Now the director cares a lot about trust, both because it’s a big theme in business these days, and also because he personally values trust very highly. He makes building trust within his own team a priority. He knows the VP doesn’t trust him, or anyone else, and this is very personally frustrating for the director. The director is always trying to find ways to address the trust issue, and rarely gets anywhere.
This raises a very helpful guideline for dealing with attitude: the difference between an interesting question and a useful question, between a question you care about, and the question the person you’re working with cares about.
The Supply Chain Director might really want to know why the VP is so untrusting. But the VP, as the senior person, might not see any reason why he should humour the director with that conversation. It might go nowhere.
Because the question, “Why doesn’t the VP trust anyone,” may be an interesting question for the director, but it’s not a useful question. The VP probably doesn’t feel the need to be psychoanalyzed by his staff, which might be how he would take it if the director approached him about issues of trust. It’s not a question likely to start a conversation the VP cares about.
The more useful question in this case is, “What is the VP trying to protect with this snow day policy?” The VP would probably have a lot to say about that. About how the company can’t afford to throw wages away on people who aren’t doing any work, the need to keep productivity tight, having to protect the bottom line, and so on.
So if what the VP cares about is protection for productivity and the bottom line, what effect is the snow day policy having on those things?
This is the approach the Supply Chain Director and I decided he should take. He spent time assessing the effect on morale in his team. If there was snow in the prediction everyone got nervous and crabby and distracted from their work. Communication was less fluid. Details got missed. And this effect carried over even on days when snow wasn’t an issue. It pushed the enthusiasm-for-work factor down a notch altogether.
It’s hard to put an exact value on these things, but the Director made some assumptions and some estimates. He figured that the snow day policy had a negative effect on productivity overall, and he put it conservatively at 1 or 2 percent. He thought it might be more, but he had enough concrete data points of missed orders, delayed paperwork and so on that he thought he could defend 2%.
This process he went through is called dollarizing. If you can put a dollar figure on the costs of attitude, you can make it personal for people who’s job it is to care about numbers.
What’s 2% of the cost of operating the Supply Chain department for this huge company? It’s huge. It’s far more than the cost of giving every employee a paid day for every snow day even if they do just go skiing. The policy was counterproductive to what the VP actually cared about.

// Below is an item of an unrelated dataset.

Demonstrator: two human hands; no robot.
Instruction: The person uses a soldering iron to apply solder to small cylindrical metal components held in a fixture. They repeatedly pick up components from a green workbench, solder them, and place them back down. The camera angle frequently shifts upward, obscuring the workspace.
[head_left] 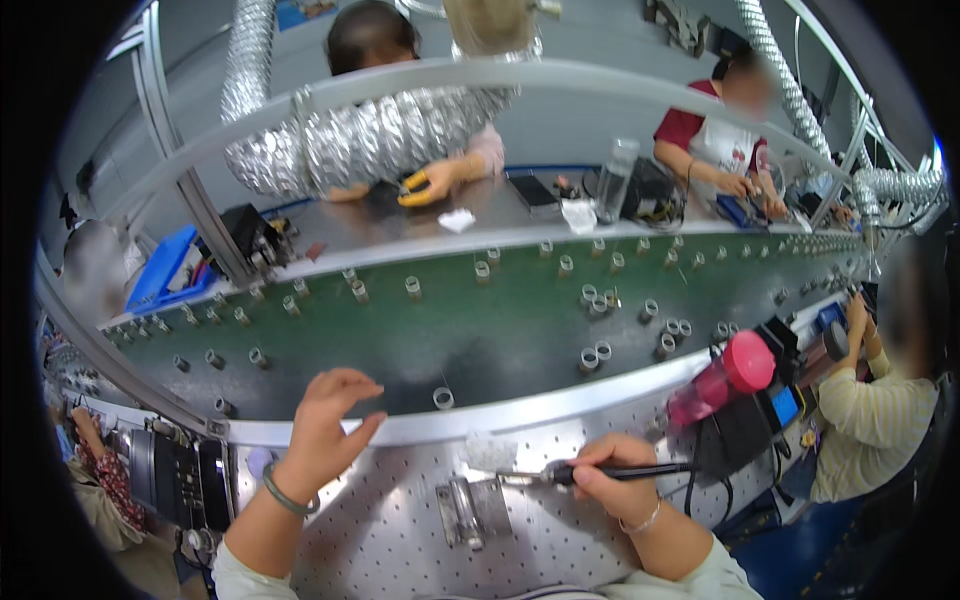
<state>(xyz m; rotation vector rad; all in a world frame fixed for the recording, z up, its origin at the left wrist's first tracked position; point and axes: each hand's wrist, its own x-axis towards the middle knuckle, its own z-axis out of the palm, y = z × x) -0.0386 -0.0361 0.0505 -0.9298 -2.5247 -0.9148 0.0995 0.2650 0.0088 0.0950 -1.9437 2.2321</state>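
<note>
Nearest the camera, lower left: a pale, loose cloth sleeve (248, 568). Above it, a round grey-green bangle (290, 502) on the wrist. Left hand (335, 415) hangs over the near rail, thumb and forefinger spread wide, nothing between them. Right of it, a short, hollow silver ring (443, 398) stands on the long dark green belt (480, 335).

Centre of the perforated silver metal worktop (370, 540): a flat grey metal plate (495, 510) with a shiny metal cylinder (465, 512) lying lengthwise over its left part. Just beyond, a crumpled whitish sheet (490, 453). A slim, black-handled tool with a bare metal tip (562, 473) points left, tip near the plate's far edge; contact cannot be told. Right hand (612, 475) holds it in a narrow pen-like grip, thumb against the handle.

Judgement: steady tip control calls for a low wrist and light finger pressure; the left hand could brace the plate, fingers well clear of the bare metal.

Further right: a translucent pink bottle with a round pink lid (705, 395), well apart from the plate
</note>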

This was how the Director made the issue personal for the VP. Not by asking about trust, but by asking about numbers. By asking about what the VP personally cared about.
When you need to get peers or the boss unstuck from an unhelpful attitude, you have to start with understanding what they really care about, personally. That’s not always so easy to find out. And you don’t have as much sway with people at your level or above your level as you do with direct reports, to get them to engage in a conversation about it with you. Often you have to extrapolate from their behaviour, and the VP’s behaviour seems to indicate that he cares more about numbers than about trust. No matter how interested you may be in trust, the useful questions are likely to be about numbers. So you go with that. Because you have to find a way to make the question personal for the VP. When it comes down to core issues, work is always personal.